Teens and Autism

Hi,

I’m the father of two boys. One with ASD and the other with ASD and ADHD. My eldest (with ASD) is 13 and he is the reason for my post. He frequently questions the value of his life, ‘I have no friends, I’m useless, I’m no good at anything, my life’s really bad. ‘ He’s incredibly bright and funny, obsessed with trains and his Xbox and currently training on there to be the next F1 world champion !!!
We try our very best to help but don’t have all the answers and I’m sure this is not an uncommon story. So I guess what I’m wondering is who else has a similar situation and what’s worked for you. I know he feels like he’s the only one so maybe you have a lad that’s in/been through this too? I’ve suggested he write on here but that’s a step too far for him right now, even though chatting to someone like himself I’m sure could really help. 

So if you’ve found yourself in the same position and have some sage advice or have a teenage lad who’s really owned his Autism I’d love to hear back. 

Thanks

Parents
  • Hi, Sadly I've had almost exactly those same thoughts (about being useless, no good at anything, a failure, no friends etc) and I still do. So I can relate even though I am much older now than your son. I wish I knew how to boost self-confidence. As I grew up much of my self-worth was based on doing well academically- I had a hard time at school, no friends etc, so I just focused on the academics but that was in the long term also not the best approach. 

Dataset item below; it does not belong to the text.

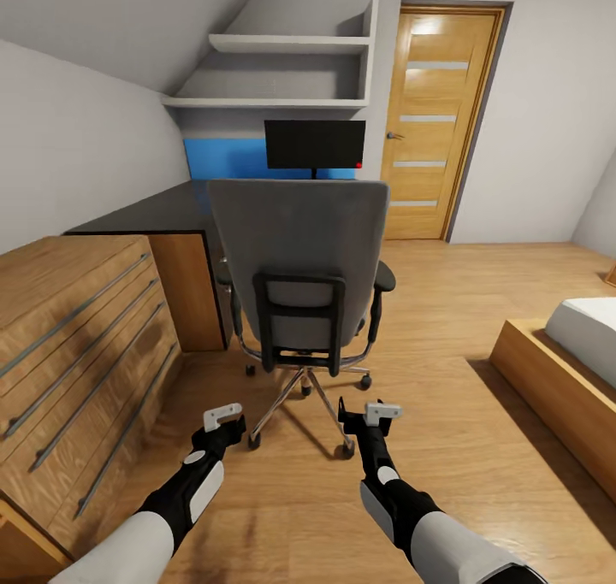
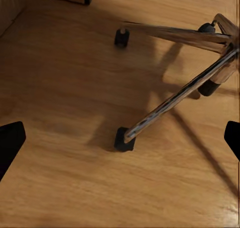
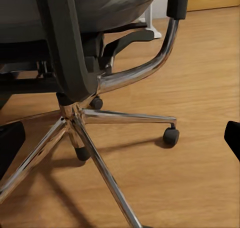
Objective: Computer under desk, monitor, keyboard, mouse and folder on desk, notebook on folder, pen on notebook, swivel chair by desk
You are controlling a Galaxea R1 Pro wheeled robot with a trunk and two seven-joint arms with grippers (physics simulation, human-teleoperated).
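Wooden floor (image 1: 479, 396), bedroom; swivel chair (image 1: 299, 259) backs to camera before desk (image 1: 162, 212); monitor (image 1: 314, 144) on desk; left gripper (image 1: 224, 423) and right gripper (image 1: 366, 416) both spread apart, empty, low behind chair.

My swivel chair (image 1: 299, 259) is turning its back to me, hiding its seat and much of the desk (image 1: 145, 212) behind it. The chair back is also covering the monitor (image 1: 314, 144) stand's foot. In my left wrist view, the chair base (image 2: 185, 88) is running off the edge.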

    What I find sometimes helps, when I feel unhappy with everything, is to write out the negative thoughts and/or things I am not happy with (I really like to take large pieces of paper and maybe some coloured pens to write down key words). I then try to separate them into those issues that I can do something about vs those that I cannot and I will think of ways that I can tackle those things I might be able to change. It's not always easy though- things like 'not having friends' can be very tough to consciously change- I had no friends at school and I felt that maybe I wasn't trying hard enough etc. but I now know I simply hadn't meant people that I could be friends with- that happened at university and I made a few friends almost effortlessly. It was much easier to meet likeminded people at university. What I really want to tell your son is that he will make friends. There are people out there that he can be friends with. He just hasn't met them yet. The challenge really is to meet those people- the best chance is probably through a shared interest, but I know that it can be hard to put yourself in situations where you might be able to meet friends. Do you think there might be a way that he could meet fellow train enthusiasts? I just had a google and there seem to be some train clubs or model train clubs for young people - maybe there is something like that in your area? 

    What helped me is to have a project/aim to work towards- it helped me focus and feel more productive and it can boost confidence. Though it is a balancing act too as I actually ended up having such a constant need to be productive that I find resting hard. But projects/aims really help- mine were usually academic or related to hiking. It sounds like the Xbox is one thing he loves. Could you maybe get him started on a train related project? 

    I was told by a therapist a few years ago to keep a diary listing 5 positive things that happened each day- i tried it for a while- it didn't really work for me, but maybe it works for other people. 

    I'm sorry I don't really have the solution. I hope your son will gain some more self-confidence with time! 

Reply
  • Hi, Sadly I've had almost exactly those same thoughts (about being useless, no good at anything, a failure, no friends etc) and I still do. So I can relate even though I am much older now than your son. I wish I knew how to boost self-confidence. As I grew up much of my self-worth was based on doing well academically- I had a hard time at school, no friends etc, so I just focused on the academics but that was in the long term also not the best approach. 

    What I find sometimes helps, when I feel unhappy with everything, is to write out the negative thoughts and/or things I am not happy with (I really like to take large pieces of paper and maybe some coloured pens to write down key words). I then try to separate them into those issues that I can do something about vs those that I cannot and I will think of ways that I can tackle those things I might be able to change. It's not always easy though- things like 'not having friends' can be very tough to consciously change- I had no friends at school and I felt that maybe I wasn't trying hard enough etc. but I now know I simply hadn't meant people that I could be friends with- that happened at university and I made a few friends almost effortlessly. It was much easier to meet likeminded people at university. What I really want to tell your son is that he will make friends. There are people out there that he can be friends with. He just hasn't met them yet. The challenge really is to meet those people- the best chance is probably through a shared interest, but I know that it can be hard to put yourself in situations where you might be able to meet friends. Do you think there might be a way that he could meet fellow train enthusiasts? I just had a google and there seem to be some train clubs or model train clubs for young people - maybe there is something like that in your area? 

    What helped me is to have a project/aim to work towards- it helped me focus and feel more productive and it can boost confidence. Though it is a balancing act too as I actually ended up having such a constant need to be productive that I find resting hard. But projects/aims really help- mine were usually academic or related to hiking. It sounds like the Xbox is one thing he loves. Could you maybe get him started on a train related project? 

    I was told by a therapist a few years ago to keep a diary listing 5 positive things that happened each day- i tried it for a while- it didn't really work for me, but maybe it works for other people. 

    I'm sorry I don't really have the solution. I hope your son will gain some more self-confidence with time!